Smaller inventory of homes is big factor in improved market
Jim Regan has been selling homes in the Arlington Heights, Mount Prospect, Des Plaines area for 40 years, originally as the owner for National Sunrise Realty in Arlington Heights and, for the past decade, as an agent with RE/MAX Suburban in Mount Prospect.
So he is well-versed and, he admits, "rather myopic" about the ups and downs of those markets.
"When I look back on the first 11 months of 2012 here, the two adjectives I would use to describe the market are 'encouraging' and 'rebounding'," Regan said.
"As of the end of November, I have seen the number of single family home sales in Arlington Heights rise by 41 percent over the sales in 2011. In Mount Prospect, the numbers are even more dramatic. We have seen a 59 percent increase in single-family (home) sales. In Des Plaines, the sales have risen by 32 percent, also impressive," he said.
Prices in those markets, however, have remained static or have fallen very slightly. The average price for a single-family home in Arlington Heights is $331,000, compared to $333,000 last year. In Mount Prospect, the average price is $273,000 compared to $275,000 a year ago. Finally, the average Des Plaines home price of $206,000 reflects a 4 percent decrease over 2011, Regan reports.

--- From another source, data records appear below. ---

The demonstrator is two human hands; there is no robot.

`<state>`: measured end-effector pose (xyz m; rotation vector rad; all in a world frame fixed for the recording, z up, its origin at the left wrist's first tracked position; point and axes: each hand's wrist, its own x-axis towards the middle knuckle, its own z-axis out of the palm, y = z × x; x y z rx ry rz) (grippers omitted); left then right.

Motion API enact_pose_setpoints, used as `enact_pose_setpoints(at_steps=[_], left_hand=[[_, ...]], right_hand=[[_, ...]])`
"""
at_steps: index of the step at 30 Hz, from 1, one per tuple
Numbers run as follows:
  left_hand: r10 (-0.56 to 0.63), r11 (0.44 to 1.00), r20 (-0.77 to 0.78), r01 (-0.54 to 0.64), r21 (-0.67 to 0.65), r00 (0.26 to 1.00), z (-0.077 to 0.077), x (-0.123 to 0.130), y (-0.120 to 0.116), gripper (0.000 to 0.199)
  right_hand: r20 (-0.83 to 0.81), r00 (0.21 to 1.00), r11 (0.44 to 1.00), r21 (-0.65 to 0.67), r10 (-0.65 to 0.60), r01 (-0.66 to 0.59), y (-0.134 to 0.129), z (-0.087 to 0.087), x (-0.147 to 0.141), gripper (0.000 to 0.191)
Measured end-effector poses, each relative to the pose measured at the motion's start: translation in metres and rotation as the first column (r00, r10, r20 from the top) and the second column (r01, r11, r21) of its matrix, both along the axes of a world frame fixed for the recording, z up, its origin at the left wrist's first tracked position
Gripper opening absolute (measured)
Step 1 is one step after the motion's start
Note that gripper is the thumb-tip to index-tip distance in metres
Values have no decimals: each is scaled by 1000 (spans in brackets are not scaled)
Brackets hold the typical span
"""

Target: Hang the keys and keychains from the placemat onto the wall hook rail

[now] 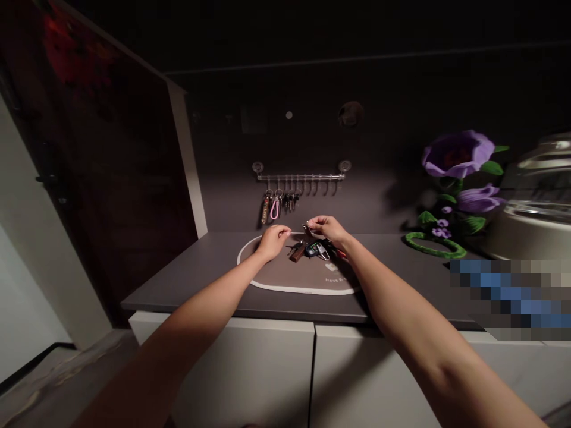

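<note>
The right hand (pixel 325 229) pinches a metal ring (pixel 307 226) just above the bunched keys (pixel 310 251).

**Your dark grey countertop (pixel 187 285) on white cabinets (pixel 241 368)**
An oval mat (pixel 285 289) with a white rim lies right in front of you, and a bunch of keys (pixel 310 251) with fobs sits on it. Off to your right, crocheted purple flowers (pixel 457 156) stand on the counter, with a green crocheted ring (pixel 435 248) lying at their foot. Past them, you have a rounded metal pot (pixel 530 226) at the far right, while a pixelated patch hides the nearby corner.
</note>
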<state>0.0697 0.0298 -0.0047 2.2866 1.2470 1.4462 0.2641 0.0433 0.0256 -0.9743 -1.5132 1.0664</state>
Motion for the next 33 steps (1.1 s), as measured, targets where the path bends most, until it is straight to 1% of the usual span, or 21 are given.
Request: enact_pose_setpoints(at_steps=[5,9,14,18,22,27,30,33], left_hand=[[-20,1000,80,21,-6,997,7,5,1,18],[-34,998,124,41,-53,992,19,11,1,17],[-62,990,200,86,-115,978,37,25,1,16],[-53,984,285,98,-147,957,44,40,0,15],[-52,978,359,120,-171,932,44,51,1,14],[-65,967,440,165,-192,896,36,53,5,12],[-94,954,456,210,-211,885,31,53,6,13],[-99,947,458,225,-228,883,30,52,6,16]], right_hand=[[-37,998,998,46,50,-49,-5,3,1,29],[-66,993,994,55,100,-96,-7,6,1,31],[-136,985,994,39,103,-98,-10,9,-1,30],[-177,977,993,36,119,-114,-12,12,-1,32],[-215,967,991,39,134,-129,-12,13,0,36],[-187,972,989,16,145,-145,-8,11,2,37],[-162,975,989,7,150,-150,-8,11,2,38],[-156,979,991,17,135,-134,-9,12,2,37]])
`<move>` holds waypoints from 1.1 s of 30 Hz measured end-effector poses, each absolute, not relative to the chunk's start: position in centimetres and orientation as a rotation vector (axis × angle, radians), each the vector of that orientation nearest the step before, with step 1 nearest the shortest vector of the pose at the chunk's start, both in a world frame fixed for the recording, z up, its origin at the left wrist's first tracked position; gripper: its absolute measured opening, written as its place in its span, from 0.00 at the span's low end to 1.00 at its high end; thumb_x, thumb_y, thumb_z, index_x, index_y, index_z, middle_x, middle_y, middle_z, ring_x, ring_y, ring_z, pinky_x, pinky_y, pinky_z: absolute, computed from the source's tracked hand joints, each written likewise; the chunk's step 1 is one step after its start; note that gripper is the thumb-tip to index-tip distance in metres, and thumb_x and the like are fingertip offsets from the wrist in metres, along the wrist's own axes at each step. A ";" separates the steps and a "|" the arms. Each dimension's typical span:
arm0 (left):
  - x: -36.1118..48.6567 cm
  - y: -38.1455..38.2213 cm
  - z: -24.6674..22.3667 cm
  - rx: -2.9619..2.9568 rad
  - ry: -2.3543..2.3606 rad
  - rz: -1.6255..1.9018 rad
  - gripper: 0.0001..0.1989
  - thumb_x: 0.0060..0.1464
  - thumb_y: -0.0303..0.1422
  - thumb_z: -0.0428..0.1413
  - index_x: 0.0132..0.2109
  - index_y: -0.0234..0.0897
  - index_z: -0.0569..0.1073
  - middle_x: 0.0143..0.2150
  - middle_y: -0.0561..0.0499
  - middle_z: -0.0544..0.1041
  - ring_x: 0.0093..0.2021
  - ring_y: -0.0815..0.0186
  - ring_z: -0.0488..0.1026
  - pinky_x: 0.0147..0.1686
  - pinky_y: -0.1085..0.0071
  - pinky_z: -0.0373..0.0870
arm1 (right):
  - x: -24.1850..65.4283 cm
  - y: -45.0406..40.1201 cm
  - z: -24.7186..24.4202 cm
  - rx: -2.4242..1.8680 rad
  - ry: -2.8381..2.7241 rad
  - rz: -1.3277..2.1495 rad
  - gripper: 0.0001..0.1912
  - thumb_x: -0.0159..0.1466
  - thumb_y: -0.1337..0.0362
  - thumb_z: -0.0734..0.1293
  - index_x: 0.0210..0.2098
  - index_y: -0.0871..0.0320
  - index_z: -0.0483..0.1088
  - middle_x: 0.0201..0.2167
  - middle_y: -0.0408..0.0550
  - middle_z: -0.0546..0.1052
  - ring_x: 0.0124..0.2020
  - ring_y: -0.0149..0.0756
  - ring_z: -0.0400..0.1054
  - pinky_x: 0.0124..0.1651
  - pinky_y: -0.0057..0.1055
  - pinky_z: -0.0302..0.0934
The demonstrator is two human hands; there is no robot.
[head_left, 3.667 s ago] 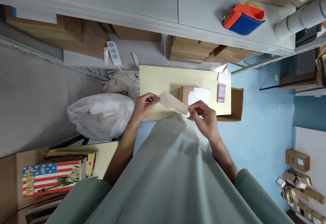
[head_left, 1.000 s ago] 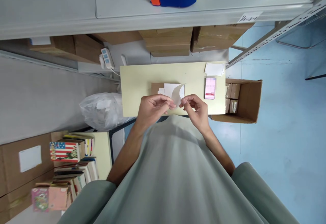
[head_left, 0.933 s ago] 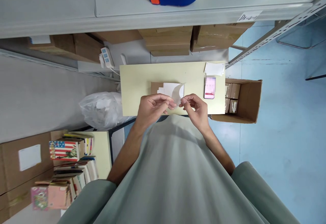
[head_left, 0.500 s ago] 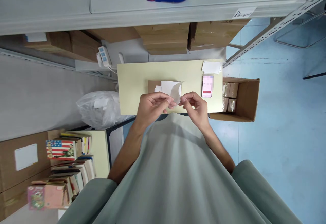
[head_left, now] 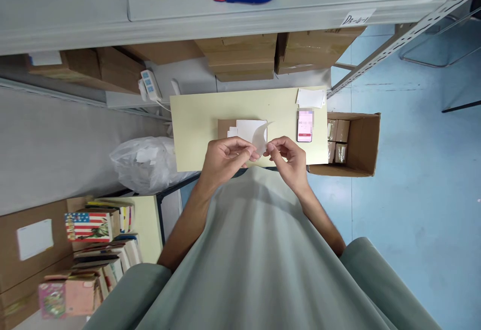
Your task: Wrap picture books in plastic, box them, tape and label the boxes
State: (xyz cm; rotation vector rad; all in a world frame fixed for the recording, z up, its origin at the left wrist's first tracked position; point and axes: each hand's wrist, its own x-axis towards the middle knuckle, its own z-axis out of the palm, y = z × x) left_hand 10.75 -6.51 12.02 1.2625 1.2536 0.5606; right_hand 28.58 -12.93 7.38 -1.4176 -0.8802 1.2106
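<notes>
Between my hands is a thin, curled piece of whitish paper [head_left: 259, 138], possibly a label or its backing. My left hand [head_left: 227, 158] pinches its left lower side between thumb and fingers. My right hand [head_left: 288, 158] pinches its right edge with thumb and forefinger. Just beyond the hands, white paper sheets [head_left: 248, 128] lie on a flat brown cardboard piece [head_left: 223, 127] on the pale yellow table [head_left: 199, 114]. Fingers and the curled paper hide the near part of the sheets.
A phone [head_left: 304, 125] with a lit screen lies at the table's right, below some white slips [head_left: 311, 98]. An open carton [head_left: 363, 144] with small brown packets stands right of the table. At left are a plastic bag [head_left: 145, 165] and stacked books [head_left: 108, 260]. A metal shelf [head_left: 225, 27] crosses above.
Both hands keep their pinch on the curled paper and barely move. The whole view has shifted slightly.
</notes>
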 end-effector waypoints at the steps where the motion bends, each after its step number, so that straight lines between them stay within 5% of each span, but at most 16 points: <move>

Sales of condominiums in these markets have also risen year-over-year -- by 44 percent in Des Plaines, 21 percent in Mount Prospect and 17 percent in Arlington Heights -- with prices remaining static in Mount Prospect and dropping by 5 percent in Arlington Heights, he said.
The reason behind this improving picture is simple, Regan believes. Inventory -- the number of homes for sale -- is at its lowest point in two years. Based on the average number of home sales per month, there is now only four months worth of single-family home inventory and 3.4 months worth of condominium inventory available to prospective buyers.
"We are at the bottom on the market; interest rates are still between 3 and 4 percent; and prices have fallen between 30 and 40 percent since the height of the market," Regan said.
"There is now a feeling among investors and other buyers that they can't lose. The conversation has changed from prospective buyers fearing they could lose money on a purchase, to fearing that they could miss the bottom of the market if they don't act soon. So nice homes are usually not on the market more than a month now," he said.
Have first-time buyers with no home to sell been purchasing?
"Nationally, it is said that 51 (percent) to 52 percent of the current buyers are first-time buyers. But among my buyers, that number is closer to 60 percent. Prices are low and rents are high, so young people are seeing the value of buying."
The other large buying group Regan sees in the marketplace is investors who want to rent out the properties for additional income. They are enticed by the low prices at which they can purchase property and the high rents they can then get for those same properties.
"Investors know they can get a positive cash flow on their investment properties right away and that is enticing."
What needs to be done to keep this promising trend going?
"We need to keep (mortgage) interest rates between 3 and 4 percent.
"We also need to allow people to refinance their mortgages without an appraisal. Even if they are negative on their mortgage, let them refinance to a lower interest rate so they see a benefit to staying in their house and not letting it go into foreclosure or a short sale. We don't need any more troubled properties coming onto the market and dragging it down further."
Finally, Regan said, condominium associations need to rethink their prohibition against unit rentals. "Those rules are preventing investors from buying units to rent and they are also preventing people who cannot sell their condominiums from renting them and buying something else. Those outdated rules are actually hurting condo associations now."